Data Docs compile Great Expectations objects such as Expectations and Validations into structured, formatted documents. In these documents, they attempt to capture the key characteristics of a dataset.
One example of Data Docs is HTML documentation, which takes expectation suites and validation results and produces clear, functional, and self-updating documentation of expected and observed data characteristics. Together with profiling, it can help to rapidly create a clearer picture of your data, and keep your entire team on the same page as data evolves.
For example, the default BasicDatasetProfiler in GE will produce validation_results which compile to a page for each table or DataFrame including an overview section:
And then detailed statistics for each column:
The Great Expectations DataContext uses a configurable “data documentation site” to define which artifacts to compile and how to render them as documentation. Multiple sites can be configured inside a project, each suitable for a particular data documentation use case.
For example, we have identified three common use cases for using documentation in a data project. They are to:
1. Visualize all Great Expectations artifacts from the local repository of a project as HTML: expectation suites, validation results and profiling results.
2. Maintain a “shared source of truth” for a team working on a data project. Such documentation renders all the artifacts committed in the source control system (expectation suites and profiling results) and a continuously updating data quality report, built from a chronological list of validations by run id.
3. Share a spec of a dataset with a client or a partner. This is similar to API documentation in software development.

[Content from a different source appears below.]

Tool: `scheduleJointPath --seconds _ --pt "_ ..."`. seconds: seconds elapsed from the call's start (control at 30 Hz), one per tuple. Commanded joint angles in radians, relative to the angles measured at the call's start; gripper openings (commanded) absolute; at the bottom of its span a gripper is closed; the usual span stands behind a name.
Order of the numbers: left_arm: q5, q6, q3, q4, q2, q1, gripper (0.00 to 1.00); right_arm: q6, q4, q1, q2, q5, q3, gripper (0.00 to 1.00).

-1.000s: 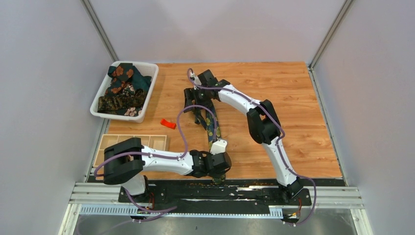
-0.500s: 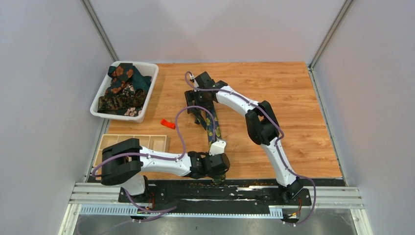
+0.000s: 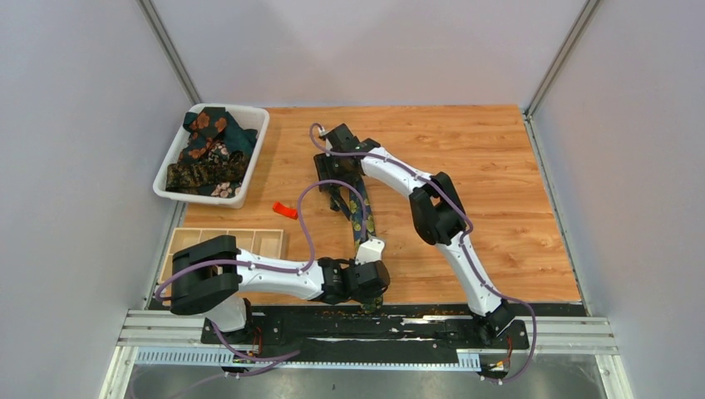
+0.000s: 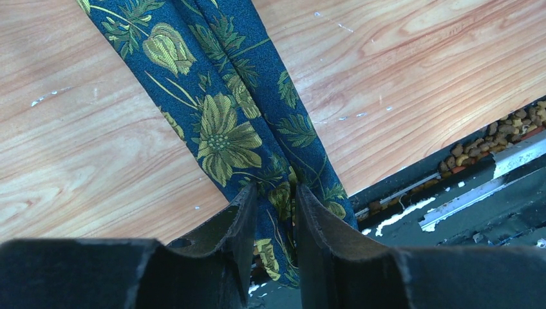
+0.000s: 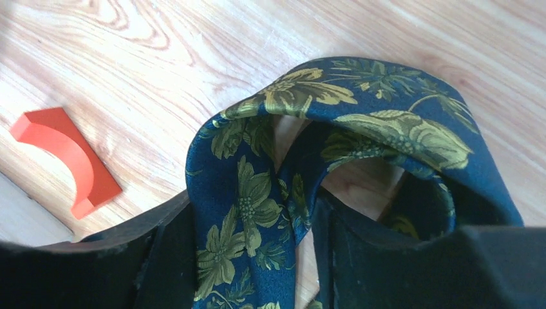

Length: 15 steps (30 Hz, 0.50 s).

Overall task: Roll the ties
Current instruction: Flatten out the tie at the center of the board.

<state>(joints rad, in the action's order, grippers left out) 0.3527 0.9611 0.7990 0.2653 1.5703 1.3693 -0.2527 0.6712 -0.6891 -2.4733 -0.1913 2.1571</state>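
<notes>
Top external view, contents of the wooden surface (image 3: 499, 166):

1. Navy necktie (image 3: 360, 218), long, narrow, fabric, printed with yellow-green flowers. It lies lengthwise near the middle of the surface, running from the near edge away toward the far side, and is held at both ends.

2. Left tool (image 3: 372, 291), black, two-fingered, at the near edge. The left wrist view shows the left tool (image 4: 275, 193) clamped on the near end of the navy necktie (image 4: 225, 129), fingers almost together with fabric pinched between them. That end reaches the black rail (image 4: 451, 212) below the edge, where brown crumbs (image 4: 496, 132) lie in a groove.

3. Right tool (image 3: 332, 176), black, two-fingered, at the far end of the tie. In the right wrist view the right tool (image 5: 251, 215) grips the navy necktie (image 5: 257, 212), the fabric filling the gap between the fingers and arching beyond them in a raised, curled loop.

4. Orange-red piece (image 3: 285, 209), small, curved, plastic, flat on the surface just left of the tie, apart from it; also seen from the right wrist (image 5: 71, 161).

5. White bin (image 3: 173, 184), rectangular, plastic, far left. It holds dark green neckties (image 3: 208, 150) with orange and pinkish blooms, heaped together.

6. Wooden tray (image 3: 249, 241), pale, divided into compartments, near left, partly hidden by the left arm.
</notes>
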Motion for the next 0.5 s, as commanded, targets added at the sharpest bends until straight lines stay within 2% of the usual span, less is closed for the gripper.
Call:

This documentation would include profiling results of the dataset to give the reader a quick way to grasp what the data looks like, and one or more expectation suites that encode what is expected from the data to be considered valid.
To support these (and possibly other) use cases Great Expectations has a concept of “data documentation site”. Multiple sites can be configured inside a project, each suitable for a particular data documentation use case.
Here is an example of a site:
The behavior of a site is controlled by configuration in the DataContext’s great_expectations.yml file.
Users can specify
which datasources to document (by default, all)
whether to include expectations, validations and profiling results sections
where the expectations and validations should be read from (filesystem, S3, or GCS)
where the HTML files should be written (filesystem, S3, or GCS)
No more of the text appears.